Advocates for womens' choice eyeing Supreme Court case

The struggle continues:

Legislators in this state in recent years have tried to enact the two provisions that are the legal issues in the Texas case: requiring doctors who perform abortions to have admitting privileges at a nearby hospital, and requiring abortion clinics to meet the same building standards as same-day surgery centers.

Neither of those provisions survived in bills that became law in North Carolina, although a string of controversial new requirements limiting access to abortions have been enacted.

This may seem more like a "technical" issue than one of rights gained/lost, and that's exactly what the ant-abortion movement is counting on. The real-world impact of Texas' law caused the closure of over half of the geographically huge state's clinics, and it would have a similar effect here in NC. And the purely deceptive tactics of the anti-abortion zealots needs an airing, too:

Rampant sexual harassment in Mark Meadows' staff office

And he knew all about it:

According to a report in the Huffington Post on Monday, Meadows was told by multiple women about his chief of staff’s behavior in March. The report says Meadows barred West from his D.C. office but reassigned him to an office in the 11th congressional district, and continued paying him; West has since been released with a “sizable severance.”

The report says that payments made to West after the complaints were filed—a full of rate of $38,750 for the period of April 1 through June 30, and continued payment through August 15—could have violated House Ethics rules.
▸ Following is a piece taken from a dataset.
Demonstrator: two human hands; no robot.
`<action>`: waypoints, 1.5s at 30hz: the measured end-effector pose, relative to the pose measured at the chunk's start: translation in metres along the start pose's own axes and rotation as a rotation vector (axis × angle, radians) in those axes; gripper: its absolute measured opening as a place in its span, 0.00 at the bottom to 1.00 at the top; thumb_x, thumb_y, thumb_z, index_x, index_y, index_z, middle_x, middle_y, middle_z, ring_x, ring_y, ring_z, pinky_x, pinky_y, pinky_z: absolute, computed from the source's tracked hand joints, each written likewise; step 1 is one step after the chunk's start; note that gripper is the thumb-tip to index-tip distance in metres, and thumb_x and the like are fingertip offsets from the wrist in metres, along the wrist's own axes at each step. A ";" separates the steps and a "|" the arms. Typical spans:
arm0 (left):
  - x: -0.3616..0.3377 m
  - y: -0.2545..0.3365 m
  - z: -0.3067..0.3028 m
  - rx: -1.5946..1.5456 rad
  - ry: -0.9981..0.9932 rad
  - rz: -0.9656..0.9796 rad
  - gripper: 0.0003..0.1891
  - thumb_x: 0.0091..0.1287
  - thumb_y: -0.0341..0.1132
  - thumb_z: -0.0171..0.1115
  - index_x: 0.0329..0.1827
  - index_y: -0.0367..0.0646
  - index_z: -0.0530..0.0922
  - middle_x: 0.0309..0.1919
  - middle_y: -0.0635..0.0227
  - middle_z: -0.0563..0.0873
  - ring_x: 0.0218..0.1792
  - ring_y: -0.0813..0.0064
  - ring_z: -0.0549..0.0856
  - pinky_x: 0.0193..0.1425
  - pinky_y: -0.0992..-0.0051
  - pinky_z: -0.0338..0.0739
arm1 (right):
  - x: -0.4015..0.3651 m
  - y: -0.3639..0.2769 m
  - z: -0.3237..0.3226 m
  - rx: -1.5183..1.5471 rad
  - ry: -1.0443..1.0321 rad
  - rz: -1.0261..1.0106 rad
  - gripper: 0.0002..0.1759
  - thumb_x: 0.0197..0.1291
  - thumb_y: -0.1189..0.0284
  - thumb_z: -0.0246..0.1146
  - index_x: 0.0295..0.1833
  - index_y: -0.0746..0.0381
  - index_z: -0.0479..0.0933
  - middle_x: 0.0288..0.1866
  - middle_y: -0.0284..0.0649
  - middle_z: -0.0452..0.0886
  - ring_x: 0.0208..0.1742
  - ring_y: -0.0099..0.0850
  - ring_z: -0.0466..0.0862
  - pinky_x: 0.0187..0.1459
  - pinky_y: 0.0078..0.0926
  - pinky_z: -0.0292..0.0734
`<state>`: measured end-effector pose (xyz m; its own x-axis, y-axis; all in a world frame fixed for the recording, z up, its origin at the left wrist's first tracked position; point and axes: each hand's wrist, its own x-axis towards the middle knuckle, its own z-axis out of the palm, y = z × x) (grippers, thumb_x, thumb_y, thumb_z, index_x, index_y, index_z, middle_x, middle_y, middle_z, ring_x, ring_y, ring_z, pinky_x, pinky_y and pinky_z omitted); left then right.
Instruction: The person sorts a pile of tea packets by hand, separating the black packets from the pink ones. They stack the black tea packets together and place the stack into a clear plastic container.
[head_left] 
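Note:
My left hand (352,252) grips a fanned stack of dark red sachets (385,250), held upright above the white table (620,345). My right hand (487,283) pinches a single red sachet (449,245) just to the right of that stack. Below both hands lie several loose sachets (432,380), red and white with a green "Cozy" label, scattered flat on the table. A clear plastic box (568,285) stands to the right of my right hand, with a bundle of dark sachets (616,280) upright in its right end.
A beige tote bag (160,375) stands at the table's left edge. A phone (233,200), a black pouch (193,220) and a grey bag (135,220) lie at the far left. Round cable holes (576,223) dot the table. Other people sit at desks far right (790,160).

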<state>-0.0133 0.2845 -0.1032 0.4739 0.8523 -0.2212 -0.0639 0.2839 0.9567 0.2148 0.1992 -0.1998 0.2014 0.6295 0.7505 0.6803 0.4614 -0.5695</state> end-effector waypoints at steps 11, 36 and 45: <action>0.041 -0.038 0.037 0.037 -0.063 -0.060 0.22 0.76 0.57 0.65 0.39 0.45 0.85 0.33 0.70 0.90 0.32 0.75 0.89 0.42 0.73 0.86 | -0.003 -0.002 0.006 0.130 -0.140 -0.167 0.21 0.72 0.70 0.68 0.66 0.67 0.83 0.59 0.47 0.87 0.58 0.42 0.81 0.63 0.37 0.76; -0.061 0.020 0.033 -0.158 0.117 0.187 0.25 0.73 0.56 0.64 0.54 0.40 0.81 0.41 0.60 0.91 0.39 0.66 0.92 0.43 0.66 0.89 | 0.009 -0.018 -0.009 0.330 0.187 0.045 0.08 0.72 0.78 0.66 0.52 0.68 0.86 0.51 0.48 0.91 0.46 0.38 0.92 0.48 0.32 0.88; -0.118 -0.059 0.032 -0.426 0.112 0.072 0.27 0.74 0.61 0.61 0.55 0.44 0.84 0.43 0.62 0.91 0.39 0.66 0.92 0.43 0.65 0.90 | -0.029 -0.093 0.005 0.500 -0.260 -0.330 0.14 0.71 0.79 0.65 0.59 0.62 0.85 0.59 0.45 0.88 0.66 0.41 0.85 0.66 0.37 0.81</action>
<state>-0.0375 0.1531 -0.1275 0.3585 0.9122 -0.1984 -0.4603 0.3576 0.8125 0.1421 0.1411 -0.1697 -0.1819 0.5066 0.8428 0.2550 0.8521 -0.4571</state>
The Foundation of Accountability and Civic Trust has asked the Office of Congressional Ethics to investigate West’s severance payment.

Gee, thanks. Send him back home so he can harass a whole new set of women, all the while drawing a six-figure salary from taxpayers. Many of whom are also women, by the way, which adds one more layer of WTF to this story. And once all the threads from this debacle get unraveled, Meadows himself may be the subject of ridicule:

Scared little children pass bill attacking Planned Parenthood

Because they can't tell fiction from reality:

The bill’s sponsor, Wake County Republican Sen. Chad Barefoot, said the bill was prompted by hidden-camera videos suggesting that Planned Parenthood was selling body parts from abortions.

“The videos are utterly gruesome and callous, and their contents represent a dark and depraved part of our culture,” Barefoot said. “We shouldn’t turn a blind eye. A marketplace for the sale of the remains of unborn children is growing in this country.”

Here's a little science for you, Chad: The development of a vaccine for Rubella (German Measles) was discovered using fetal tissue from an abortion, and that vaccine has since prevented about 5,000 unwanted spontaneous abortions per year since then. And there's treatment for Parkinson's, Ebola, Cancer, and AIDs resulting from fetal tissue research, as well. But possibly the most disheartening result of this bill is the fact only 3 Democrats voted against it. When you let fear of political ramifications overcome science and common sense, that too sends a message.